Exercise objective: Scan the listing below and copy each line holding the word "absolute".

Stored data:
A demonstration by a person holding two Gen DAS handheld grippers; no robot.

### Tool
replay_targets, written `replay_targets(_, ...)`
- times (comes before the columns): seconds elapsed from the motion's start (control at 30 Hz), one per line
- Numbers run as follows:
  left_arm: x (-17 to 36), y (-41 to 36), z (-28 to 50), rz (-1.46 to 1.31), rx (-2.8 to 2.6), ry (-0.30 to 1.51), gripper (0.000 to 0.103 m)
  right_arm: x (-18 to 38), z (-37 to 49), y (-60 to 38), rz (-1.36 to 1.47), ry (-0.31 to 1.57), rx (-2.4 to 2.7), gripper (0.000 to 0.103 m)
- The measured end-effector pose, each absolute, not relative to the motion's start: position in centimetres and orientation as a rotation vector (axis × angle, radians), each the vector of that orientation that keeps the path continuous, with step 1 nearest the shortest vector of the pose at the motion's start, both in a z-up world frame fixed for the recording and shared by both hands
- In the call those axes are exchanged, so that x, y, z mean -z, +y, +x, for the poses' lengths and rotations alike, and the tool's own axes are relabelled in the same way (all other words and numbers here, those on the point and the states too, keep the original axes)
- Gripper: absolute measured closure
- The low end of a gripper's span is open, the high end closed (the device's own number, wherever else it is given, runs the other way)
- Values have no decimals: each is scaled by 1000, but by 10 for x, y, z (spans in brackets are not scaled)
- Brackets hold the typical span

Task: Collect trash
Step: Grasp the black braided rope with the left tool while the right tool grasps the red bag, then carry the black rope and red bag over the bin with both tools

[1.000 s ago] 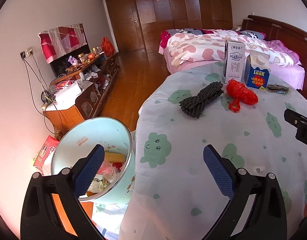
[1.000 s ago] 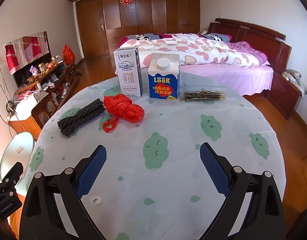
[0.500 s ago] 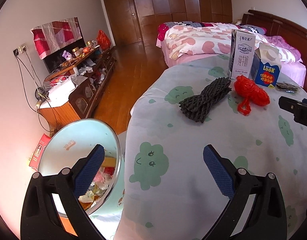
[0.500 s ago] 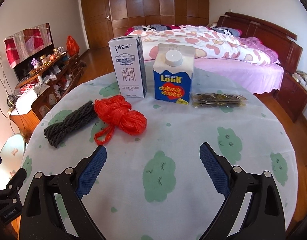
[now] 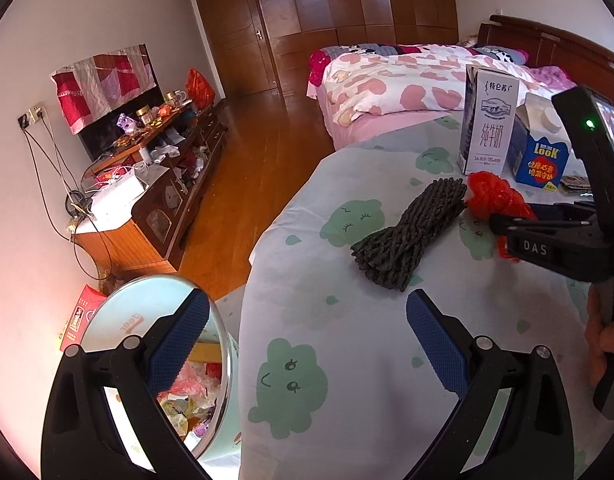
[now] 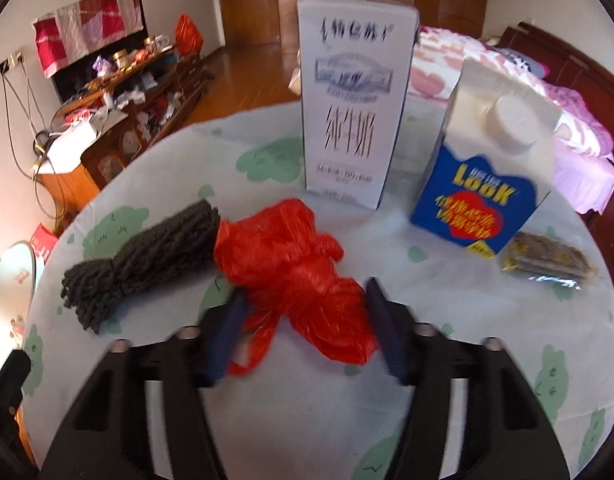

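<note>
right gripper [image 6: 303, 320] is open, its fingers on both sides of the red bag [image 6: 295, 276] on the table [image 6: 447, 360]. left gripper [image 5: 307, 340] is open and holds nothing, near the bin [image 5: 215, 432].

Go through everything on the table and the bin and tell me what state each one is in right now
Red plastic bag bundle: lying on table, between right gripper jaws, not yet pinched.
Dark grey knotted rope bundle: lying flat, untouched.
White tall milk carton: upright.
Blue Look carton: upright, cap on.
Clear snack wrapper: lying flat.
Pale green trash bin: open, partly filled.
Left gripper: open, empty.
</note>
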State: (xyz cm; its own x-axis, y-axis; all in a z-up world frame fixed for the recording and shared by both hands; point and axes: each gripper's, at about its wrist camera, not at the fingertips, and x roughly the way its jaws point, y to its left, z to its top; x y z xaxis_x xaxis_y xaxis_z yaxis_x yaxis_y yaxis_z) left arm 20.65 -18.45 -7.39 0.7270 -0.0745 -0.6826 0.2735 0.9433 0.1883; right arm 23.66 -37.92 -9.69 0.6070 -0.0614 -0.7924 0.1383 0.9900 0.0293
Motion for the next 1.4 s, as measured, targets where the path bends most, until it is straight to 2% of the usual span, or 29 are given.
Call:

Answer section:
- The measured end-effector pose, each absolute, not relative to the motion's start: position in centimetres and orientation as a rotation vector (axis × angle, radians), each the vector of that orientation that keeps the path continuous, with step 1 nearest the shortest vector of the pose at the motion's start, both in a z-up world frame fixed for the recording and shared by both hands
- Gripper: absolute measured closure

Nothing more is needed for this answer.